▶ RECORDED INFORMATION
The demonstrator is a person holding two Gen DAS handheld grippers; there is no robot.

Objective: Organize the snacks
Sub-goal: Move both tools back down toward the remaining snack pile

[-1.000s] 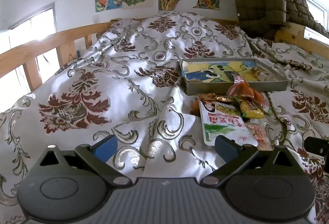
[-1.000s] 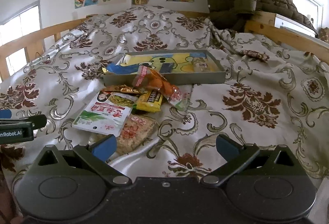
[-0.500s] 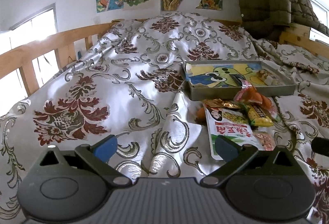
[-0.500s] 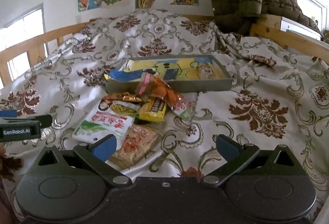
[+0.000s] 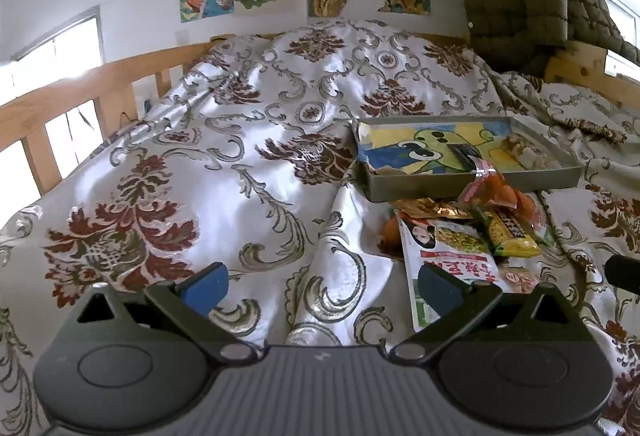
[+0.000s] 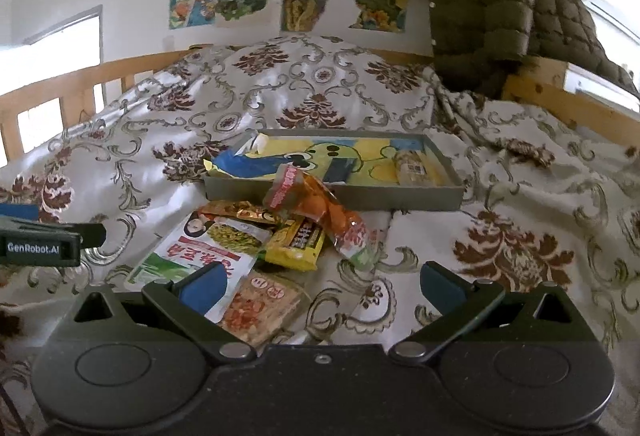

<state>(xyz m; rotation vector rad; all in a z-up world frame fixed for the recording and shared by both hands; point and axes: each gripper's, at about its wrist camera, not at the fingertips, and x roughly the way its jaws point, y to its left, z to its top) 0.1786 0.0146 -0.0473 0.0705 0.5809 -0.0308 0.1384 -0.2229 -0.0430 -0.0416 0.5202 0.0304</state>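
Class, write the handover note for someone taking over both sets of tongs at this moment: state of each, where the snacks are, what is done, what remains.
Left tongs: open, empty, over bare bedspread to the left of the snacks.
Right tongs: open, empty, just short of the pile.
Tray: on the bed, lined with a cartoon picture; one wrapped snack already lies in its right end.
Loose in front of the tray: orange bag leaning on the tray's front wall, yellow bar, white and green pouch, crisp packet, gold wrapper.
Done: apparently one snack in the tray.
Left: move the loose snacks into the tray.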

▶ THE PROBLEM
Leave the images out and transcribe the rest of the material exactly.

▶ REPLY
The demonstrator is a person holding two Gen DAS handheld grippers; there is no robot.

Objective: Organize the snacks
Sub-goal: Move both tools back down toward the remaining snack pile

[-1.000s] 
[-1.000s] 
[-0.500s] 
[-0.500s] 
[+0.000s] 
[+0.000s] 

<state>(xyz m; rotation vector rad; all in a z-up world frame fixed for the recording and shared by both hands; point and axes: each gripper's, at about its wrist camera, not at the fingertips, and x roughly the way its jaws point, y to its left, z to its top) 0.1786 0.0146 -0.0473 0.0705 0.5809 -0.0308 0.1384 -0.2229 -0.0430 -0.0416 0.5202 0.0304</state>
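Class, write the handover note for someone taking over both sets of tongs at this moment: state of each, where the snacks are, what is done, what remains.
Left tongs: open, empty, over bare bedspread to the left of the snacks.
Right tongs: open, empty, just short of the pile.
Tray: on the bed, lined with a cartoon picture; one wrapped snack already lies in its right end.
Loose in front of the tray: orange bag leaning on the tray's front wall, yellow bar, white and green pouch, crisp packet, gold wrapper.
Done: apparently one snack in the tray.
Left: move the loose snacks into the tray.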

No further output remains.